De ce fait, le groupe s’autorise donc de mettre en exergue un troisième point relatif à la légalité de la décision énoncée dans le courrier du Président de la République. Selon article 126 de la constitution de novembre 2016, la régulation du fonctionnement des institutions relève du Conseil Constitutionnel. Se référant à cette disposition de la loi fondamentale, le Groupe Parlementaire PDCI-RDA au Sénat, « se demande, alors, si le Président de la République, peut s’immiscer, aussi directement et d’autorité, dans le fonctionnement du Parlement, et transférer les pouvoirs d’une Chambre à une autre, sans l’avis motivé du Conseil Constitutionnel qui, lui, est indépendant et impartial ».
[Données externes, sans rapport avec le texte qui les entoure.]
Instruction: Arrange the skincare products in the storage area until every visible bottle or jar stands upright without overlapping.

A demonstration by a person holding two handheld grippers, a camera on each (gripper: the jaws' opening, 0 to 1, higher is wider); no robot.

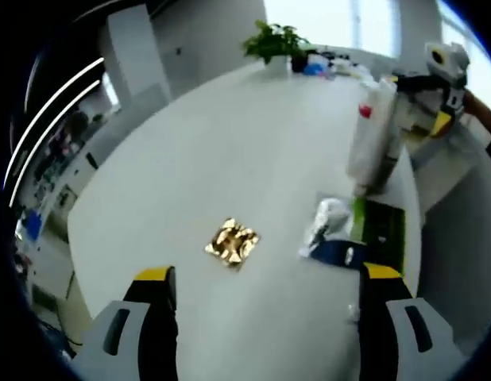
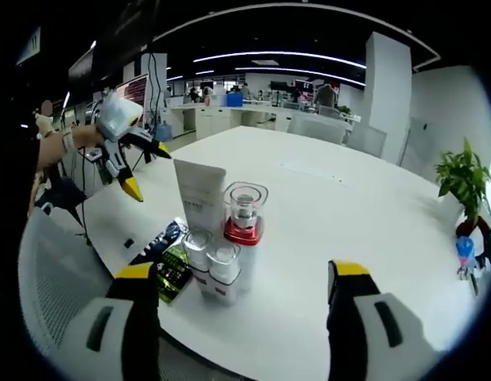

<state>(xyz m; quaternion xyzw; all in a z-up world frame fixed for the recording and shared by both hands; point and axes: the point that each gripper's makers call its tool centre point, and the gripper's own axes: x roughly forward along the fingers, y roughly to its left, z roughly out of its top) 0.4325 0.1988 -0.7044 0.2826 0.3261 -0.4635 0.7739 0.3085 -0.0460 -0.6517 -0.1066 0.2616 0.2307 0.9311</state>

Un blocage au fondement politique
Comme pour enfoncer le clou, les sénateurs du plus parti démocratique Côte d’Ivoire tiennent à savoir si « le Président de la République, peut dans un Etat de droit, par un simple courrier, en dehors de tout acte juridique approprié, transférer de la sorte, les attributions du Sénat à l’Assemblée Nationale ? La question mérite d’être posée ». Avant de conclure que « les raisons profondes du blocage observé au niveau du Sénat, ont un fondement essentiellement politique, qui dépasse le simple caractère opérationnel de cette institution ».
Le sénat, considéré par bon nombre d’ivoiriens comme étant une institution inutile va-t-il devenir le symbole de la bataille qui fait rage en ce moment entre les anciens alliés d’hier ? En tout cas, une chose est sûre, cette sortie du groupe PDCI RDA ne manquera pas de retentir au palais du plateau et on peut déjà s’attendre à une réponse de l’exécutif ou à tout le moins des sénateurs RDR.